Wybrzeże Kości Słoniowej w ćwierćfinale trafia na świetnie spisującą się Algierię. Czy Słonie okażą się mocniejsze nic Lisy Pustyni?
Wieczorne spotkanie Ghana - Tunezja stało na zdecydowanie wyższym poziomie. Szkoda, że sędziowie popełnili parę pomyłek, które mogły być kluczowe dla losów meczu, ale zacznijmy po kolei.
Ghana od pierwszego gwizdka przeważała i atakowała. Tunezyjczycy nie mieli zbyt wielu okazji aby zbliżyć się do pola karnego rywali. Wynik bezbramkowy zawdzięczali jedynie dobrej postawie goalkeepera - Hassena, który wielokrotnie odbijał piłkę lecącą w światło bramki Orłów Kartaginy. Około 40 minuty Ghana przeprowadziła skuteczną akcję, którą sprytnym strzałem piętą zwieńczył Andre Ayew. Sędzia nie uznał gola twierdząc, że wcześniej Thomas Partey pomógł sobie ręką. Żadnej ręki jednak nie było, a arbitra uratowało jedynie to, że w momencie podania Thomas był na spalonym.
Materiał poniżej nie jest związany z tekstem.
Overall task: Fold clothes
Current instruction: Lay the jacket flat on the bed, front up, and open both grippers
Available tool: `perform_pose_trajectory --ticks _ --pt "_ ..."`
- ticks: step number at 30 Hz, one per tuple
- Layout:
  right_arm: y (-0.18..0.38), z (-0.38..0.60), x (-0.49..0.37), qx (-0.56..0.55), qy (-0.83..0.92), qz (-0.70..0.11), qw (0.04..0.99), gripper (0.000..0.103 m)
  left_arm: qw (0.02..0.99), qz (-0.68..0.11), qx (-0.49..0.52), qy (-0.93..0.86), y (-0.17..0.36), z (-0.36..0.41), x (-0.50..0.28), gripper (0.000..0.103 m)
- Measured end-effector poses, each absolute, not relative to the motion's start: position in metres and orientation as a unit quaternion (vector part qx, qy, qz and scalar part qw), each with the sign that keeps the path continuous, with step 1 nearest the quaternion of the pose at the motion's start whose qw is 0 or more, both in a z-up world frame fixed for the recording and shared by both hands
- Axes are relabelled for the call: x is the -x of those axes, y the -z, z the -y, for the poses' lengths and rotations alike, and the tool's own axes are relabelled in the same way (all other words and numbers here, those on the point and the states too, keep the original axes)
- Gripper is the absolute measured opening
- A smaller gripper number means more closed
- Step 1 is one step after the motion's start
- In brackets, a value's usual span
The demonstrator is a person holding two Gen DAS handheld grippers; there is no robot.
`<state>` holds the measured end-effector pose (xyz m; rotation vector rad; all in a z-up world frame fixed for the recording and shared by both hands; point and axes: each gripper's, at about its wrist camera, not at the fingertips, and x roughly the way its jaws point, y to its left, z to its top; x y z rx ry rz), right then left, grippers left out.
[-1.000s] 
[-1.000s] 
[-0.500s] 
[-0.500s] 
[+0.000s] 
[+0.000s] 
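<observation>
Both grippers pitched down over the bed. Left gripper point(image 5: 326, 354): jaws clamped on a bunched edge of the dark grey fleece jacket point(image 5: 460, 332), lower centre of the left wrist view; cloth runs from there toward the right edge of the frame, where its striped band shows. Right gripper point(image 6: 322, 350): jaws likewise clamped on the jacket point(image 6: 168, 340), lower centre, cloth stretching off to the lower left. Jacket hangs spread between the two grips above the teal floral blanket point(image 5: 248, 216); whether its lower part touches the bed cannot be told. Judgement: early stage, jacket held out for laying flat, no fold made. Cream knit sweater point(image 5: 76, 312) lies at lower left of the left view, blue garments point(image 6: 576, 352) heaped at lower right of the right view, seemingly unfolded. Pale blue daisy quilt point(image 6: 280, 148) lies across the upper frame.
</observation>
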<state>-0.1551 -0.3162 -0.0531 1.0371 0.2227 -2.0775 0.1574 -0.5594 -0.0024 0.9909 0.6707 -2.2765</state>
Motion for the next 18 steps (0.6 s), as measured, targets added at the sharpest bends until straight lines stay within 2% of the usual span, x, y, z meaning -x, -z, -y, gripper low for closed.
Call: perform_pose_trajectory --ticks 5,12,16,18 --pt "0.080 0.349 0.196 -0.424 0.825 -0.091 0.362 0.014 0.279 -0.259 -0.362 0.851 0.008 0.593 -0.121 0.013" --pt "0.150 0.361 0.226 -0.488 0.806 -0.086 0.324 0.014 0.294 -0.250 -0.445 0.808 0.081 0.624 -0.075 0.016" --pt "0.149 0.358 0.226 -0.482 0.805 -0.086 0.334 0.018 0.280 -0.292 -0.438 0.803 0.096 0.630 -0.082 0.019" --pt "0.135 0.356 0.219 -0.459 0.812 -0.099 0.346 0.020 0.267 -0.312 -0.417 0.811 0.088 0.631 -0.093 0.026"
W drugiej połowie sytuacja nie uległa zmianie. Nadal to Czarne Gwiazdy atakowały, ale podobnie jak przez pierwsze 45 minut ataki nie przynosiły skutku. W 68 minucie na boisko wszedł Wahbi Khazri, najlepszy strzelec Tunezji i dało to efekt. Już po pięciu minutach zanotował on asystę drugiego stopnia (imienia Remigiusza Jezierskiego), a bramkę zdobył Khenissi. W dalszej części spotkania dalej przewagę mieli zawodnicy Ghany, ale marnowali swoje okazje, a najlepszą z nich zmarnował Jordan Ayew. Jednak pomocną dłoń podał Bedoui, który chwilę wcześniej pojawił się na placu gry, aby wspomóc defensywę. Nie udało się, a interwencja głową wyszła mu tak pokracznie, że pokonał on własnego bramkarza czym doprowadził do dogrywki. Ta nie przyniosła rozstrzygnięcia i potrzebne były rzuty karne. Ale jeszcze ostatnich sekundach dogrywki Alain Giresse zrobił to samo co na mundialu w Brazylii van Gaal. Zdjął z boiska świetnie spisującego się Hassena, a wszedł Ben Mustapha. W konkursie jedenastek to właśnie drugi bramkarz Tunezji był bohaterem ponieważ obronił jeden rzut karny. Tunezyjczycy w następnej rundzie trafiają na niesamowity Madagaskar. Rywal na papierze dużo słabszy od Orłów Kartaginy, ale Malgasze już nie takich rywali pokonywali na tym turnieju.